Вот пошли немцы в атаку, впереди танки, а за ними пехота. А я опять стоял замаскированный в кустах. Так я дождался, пока танки поравняются со мной, и как дал газ, поехал по пехоте за ними. Они же все по одной линии идут – 30–50 метров. У немцев сразу паника. Не поймут, откуда я взялся и мну их… У них же только автоматы, и они мне ничего не сделают. А эти танки меня и не заметили. Они же не видят, что у них сзади творится. Так что я проехал мимо них и навел панику…»
Глава 9. Огневой рубеж
Мценский район, река Зуша. 9 октября 1941 года
7 и 8 октября бригада Катукова «отдыхала», то есть не вела боев, а зарывалась в землю, закапывалась, рыла ложные окопы, и все это действо растянулось на добрых пятнадцать километров.
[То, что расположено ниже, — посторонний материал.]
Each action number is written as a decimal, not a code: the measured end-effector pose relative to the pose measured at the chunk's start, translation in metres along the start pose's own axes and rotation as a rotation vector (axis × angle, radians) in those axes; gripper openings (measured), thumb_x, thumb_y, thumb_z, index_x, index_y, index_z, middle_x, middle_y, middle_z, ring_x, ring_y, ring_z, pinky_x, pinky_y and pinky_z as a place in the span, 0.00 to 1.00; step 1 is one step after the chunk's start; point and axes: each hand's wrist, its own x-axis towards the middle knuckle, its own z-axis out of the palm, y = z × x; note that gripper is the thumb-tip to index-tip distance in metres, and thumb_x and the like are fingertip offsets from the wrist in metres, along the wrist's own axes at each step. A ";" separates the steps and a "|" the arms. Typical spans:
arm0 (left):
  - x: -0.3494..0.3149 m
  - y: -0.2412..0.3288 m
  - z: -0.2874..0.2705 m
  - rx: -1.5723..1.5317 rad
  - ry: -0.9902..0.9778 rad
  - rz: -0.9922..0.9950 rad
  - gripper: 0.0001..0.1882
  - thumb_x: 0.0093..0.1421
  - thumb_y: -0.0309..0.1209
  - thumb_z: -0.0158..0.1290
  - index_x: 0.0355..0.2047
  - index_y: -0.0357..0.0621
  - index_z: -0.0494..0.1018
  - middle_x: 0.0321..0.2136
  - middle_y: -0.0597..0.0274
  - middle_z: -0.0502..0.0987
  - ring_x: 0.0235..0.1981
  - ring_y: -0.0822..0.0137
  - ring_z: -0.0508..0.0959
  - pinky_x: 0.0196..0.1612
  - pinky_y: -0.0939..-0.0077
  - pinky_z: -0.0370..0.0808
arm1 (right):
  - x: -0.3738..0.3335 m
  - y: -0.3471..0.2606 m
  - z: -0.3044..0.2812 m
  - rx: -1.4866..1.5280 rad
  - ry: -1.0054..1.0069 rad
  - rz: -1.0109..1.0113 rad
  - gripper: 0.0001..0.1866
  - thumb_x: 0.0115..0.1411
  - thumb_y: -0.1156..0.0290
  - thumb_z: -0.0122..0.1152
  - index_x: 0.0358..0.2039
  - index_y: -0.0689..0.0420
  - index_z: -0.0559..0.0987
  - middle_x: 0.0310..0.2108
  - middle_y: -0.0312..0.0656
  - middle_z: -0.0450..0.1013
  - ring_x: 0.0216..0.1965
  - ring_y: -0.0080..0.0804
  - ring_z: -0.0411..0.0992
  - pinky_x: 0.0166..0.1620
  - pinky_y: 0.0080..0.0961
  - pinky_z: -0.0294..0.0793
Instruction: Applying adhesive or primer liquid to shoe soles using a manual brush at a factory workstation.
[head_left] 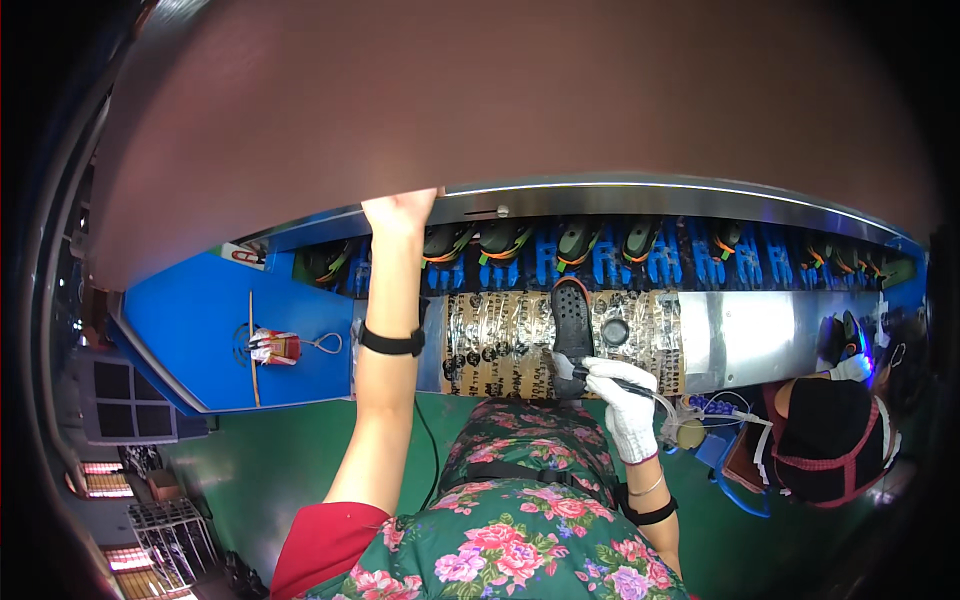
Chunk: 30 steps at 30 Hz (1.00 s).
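1. I see the black clog [571, 315] lying across the brown-covered middle of the tabletop [170, 345]; its holed toe points toward the back edge, and its grey end part [566, 382] comes near to the front edge.
2. The right hand [628, 393], in a white knitted glove, has its fingers closed around a dark pen-like tool [581, 370]. A clear tube [662, 400] runs beside this hand, toward the right; whether it joins the tool, I cannot say surely.
3. The bare left hand [402, 210] is raised to the metal rim [600, 196] above the back edge. Its fingers are mostly hidden there, so I cannot tell if it grips or only rests.
4. Just to the right of the clog, a small round black dish [614, 331] sits on the covering. Behind the back edge, more dark shoes [578, 242] stand in a row by blue holders.
5. I judge that the step in hand is work with the tool at the clog's near end.
6. To my mind, the next move calls for a steady tool tip there, and for care that the unheld clog does not slide over the front edge.
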 end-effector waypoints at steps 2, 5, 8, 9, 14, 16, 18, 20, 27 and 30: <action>-0.016 -0.026 0.016 0.135 0.103 0.043 0.35 0.71 0.48 0.47 0.65 0.30 0.60 0.66 0.43 0.64 0.66 0.49 0.66 0.70 0.52 0.65 | -0.001 0.001 -0.006 0.017 0.027 -0.006 0.11 0.53 0.88 0.67 0.38 0.69 0.86 0.42 0.54 0.83 0.42 0.37 0.82 0.46 0.28 0.83; -0.003 -0.079 0.024 0.735 -0.062 0.016 0.30 0.69 0.48 0.53 0.61 0.36 0.66 0.52 0.47 0.72 0.55 0.51 0.73 0.62 0.48 0.72 | -0.004 0.002 -0.010 0.069 0.075 0.010 0.12 0.53 0.88 0.67 0.39 0.69 0.86 0.43 0.55 0.83 0.42 0.36 0.82 0.46 0.27 0.83; 0.036 -0.126 0.030 1.625 -0.228 0.072 0.26 0.65 0.42 0.61 0.57 0.40 0.72 0.50 0.48 0.75 0.53 0.50 0.75 0.55 0.52 0.78 | -0.005 0.005 -0.011 0.115 0.117 0.023 0.12 0.54 0.88 0.67 0.40 0.68 0.85 0.43 0.55 0.83 0.42 0.36 0.82 0.46 0.27 0.83; 0.043 -0.132 0.027 1.618 -0.240 0.068 0.26 0.65 0.42 0.61 0.57 0.40 0.72 0.50 0.48 0.75 0.53 0.50 0.75 0.55 0.52 0.78 | -0.006 0.005 -0.010 0.135 0.116 0.025 0.12 0.55 0.88 0.67 0.40 0.68 0.85 0.43 0.55 0.83 0.41 0.36 0.82 0.46 0.27 0.83; 0.061 -0.125 0.012 1.971 -0.470 0.688 0.16 0.61 0.29 0.64 0.48 0.42 0.77 0.50 0.54 0.76 0.44 0.58 0.81 0.41 0.66 0.81 | -0.013 0.014 -0.012 0.174 0.130 0.021 0.11 0.55 0.88 0.66 0.40 0.68 0.85 0.43 0.54 0.83 0.40 0.36 0.82 0.45 0.27 0.83; 0.030 -0.108 0.015 1.591 -0.340 0.231 0.11 0.66 0.27 0.60 0.47 0.43 0.76 0.52 0.59 0.74 0.49 0.59 0.80 0.44 0.63 0.83 | -0.015 0.014 -0.018 0.174 0.172 -0.004 0.12 0.55 0.88 0.66 0.40 0.68 0.85 0.43 0.54 0.83 0.40 0.35 0.82 0.45 0.26 0.83; -0.029 -0.085 0.026 1.142 -0.297 0.163 0.10 0.70 0.29 0.56 0.49 0.41 0.75 0.51 0.59 0.72 0.49 0.58 0.80 0.52 0.62 0.83 | -0.017 0.009 -0.025 0.207 0.213 -0.014 0.12 0.55 0.87 0.66 0.41 0.68 0.85 0.43 0.53 0.83 0.40 0.35 0.82 0.45 0.27 0.83; -0.053 -0.036 0.008 1.158 -0.450 0.525 0.13 0.71 0.26 0.51 0.54 0.35 0.71 0.55 0.53 0.71 0.55 0.61 0.76 0.56 0.59 0.82 | -0.020 0.003 -0.034 0.200 0.228 -0.001 0.12 0.55 0.88 0.66 0.41 0.68 0.85 0.43 0.53 0.83 0.41 0.35 0.82 0.47 0.27 0.82; -0.119 0.060 -0.010 1.072 0.012 0.768 0.18 0.75 0.37 0.40 0.57 0.40 0.68 0.54 0.52 0.75 0.52 0.62 0.78 0.57 0.60 0.77 | -0.023 -0.049 -0.046 0.312 0.223 -0.132 0.13 0.55 0.87 0.64 0.42 0.67 0.85 0.45 0.53 0.82 0.42 0.36 0.82 0.47 0.28 0.81; -0.123 0.062 -0.036 1.028 0.035 0.366 0.20 0.75 0.41 0.43 0.56 0.40 0.73 0.46 0.58 0.78 0.46 0.66 0.80 0.55 0.64 0.77 | -0.025 -0.077 -0.027 0.340 0.147 -0.185 0.13 0.54 0.88 0.65 0.41 0.68 0.84 0.45 0.54 0.82 0.41 0.36 0.82 0.47 0.28 0.82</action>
Гудериан, получив чувствительный отпор у Первого Воина, уже не спешил с наступлением. «Быстроходный Гейнц», как прозывали генерал-полковника, сначала даже не поверил барону фон Лангерману, командующему 4-й танковой дивизией вермахта, что русские смогли нанести под Мценском такой урон доблестным сынам Рейха, но пришлось убедиться.
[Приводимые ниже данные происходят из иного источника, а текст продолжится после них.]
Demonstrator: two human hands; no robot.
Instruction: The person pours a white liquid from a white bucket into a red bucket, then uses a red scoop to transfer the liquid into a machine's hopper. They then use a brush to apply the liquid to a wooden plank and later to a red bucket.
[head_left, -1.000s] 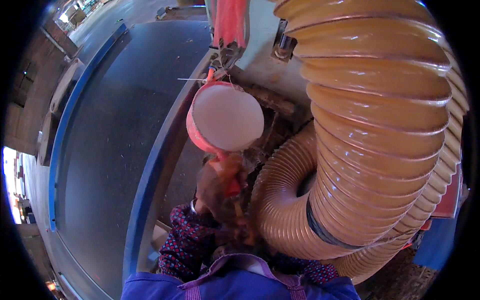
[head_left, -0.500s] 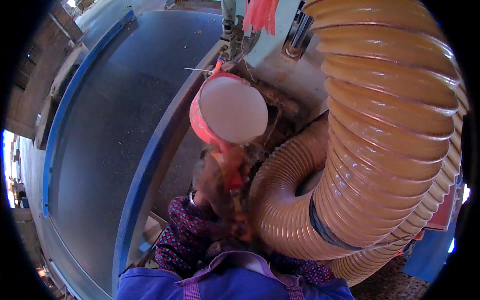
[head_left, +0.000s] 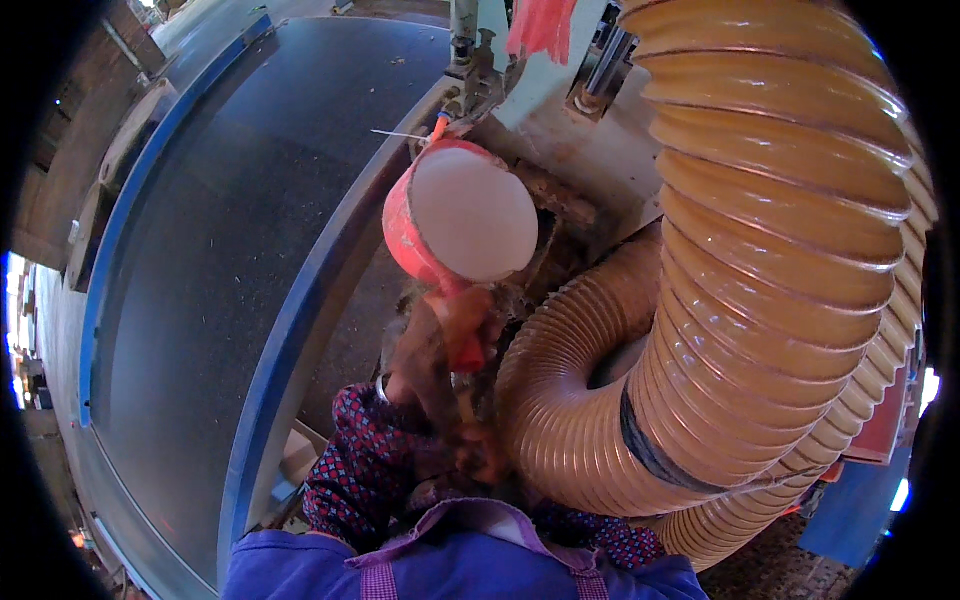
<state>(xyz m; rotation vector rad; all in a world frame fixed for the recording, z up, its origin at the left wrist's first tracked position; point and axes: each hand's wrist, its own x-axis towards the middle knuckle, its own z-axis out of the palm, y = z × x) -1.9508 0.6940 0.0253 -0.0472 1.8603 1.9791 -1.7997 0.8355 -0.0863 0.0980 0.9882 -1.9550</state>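
Its handle in the left hand [head_left: 425,342], a red dipper [head_left: 405,235] hangs beside a wide dark belt [head_left: 240,200]; pick-up is done, remaining work unclear. The shadowed right hand's [head_left: 482,452] grip cannot be told.

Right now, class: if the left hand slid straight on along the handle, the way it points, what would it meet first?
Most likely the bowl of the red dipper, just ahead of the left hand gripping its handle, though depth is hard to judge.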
Гудериан писал: «Южнее Мценска 4-я танковая дивизия была атакована русскими танками, и ей пришлось перенести тяжелый момент. Впервые проявилось в резкой форме превосходство русских танков «Т-34». Дивизия понесла значительные потери. Намеченное быстрое наступление на Тулу пришлось пока отложить».
А добры молодцы полковника Катукова крепили оборону, невзирая на холодный дождь со снегом, радуясь даже непогоде – немцам-то всяко хуже придется, они даже не озаботились подготовкой к зиме, не запасли теплое обмундирование. Хотели по-быстрому прорваться к Москве и зазимовать, пользуясь русскими припасами да примеривая трофейные шубы.
А хотелки кончились!
9 октября немцы снова пошли на прорыв. Сначала, как водится, «Юнкерсы» отбомбились по передовым позициям 4-й танковой.
Зенитчики Афанасенко сбили шесть бомберов, а тут и танки появились – они шли с разных направлений, наступая на Шеино, чтобы мощным ударом пробиться к Мценску.
Сотню немецких танков бросил Гудериан против Катукова.
Взвод Лавриненко шугал немцев из засад до самого вечера, подбив у Шеино больше десятка танков.
Тактику Репнина перенял экипаж Воробьева – его «Т-34», засев в кустах, сторожил узкий проселок, что шел через овраг. Это была дорога в Шеино из деревни Азарово.
И вот по ней двинулась колонна из четырнадцати немецких танков. Воробьевская «тридцатьчетверка» подбила половину «троек» с «четверками» и еще три «Ганомага» в придачу.
Ни к Шеино, ни к Илькову, крепившим левый фланг, гитлеровцы пробиться так и не смогли. Тогда они утерлись и стали бодаться с русскими на правом фланге, у села Думчино.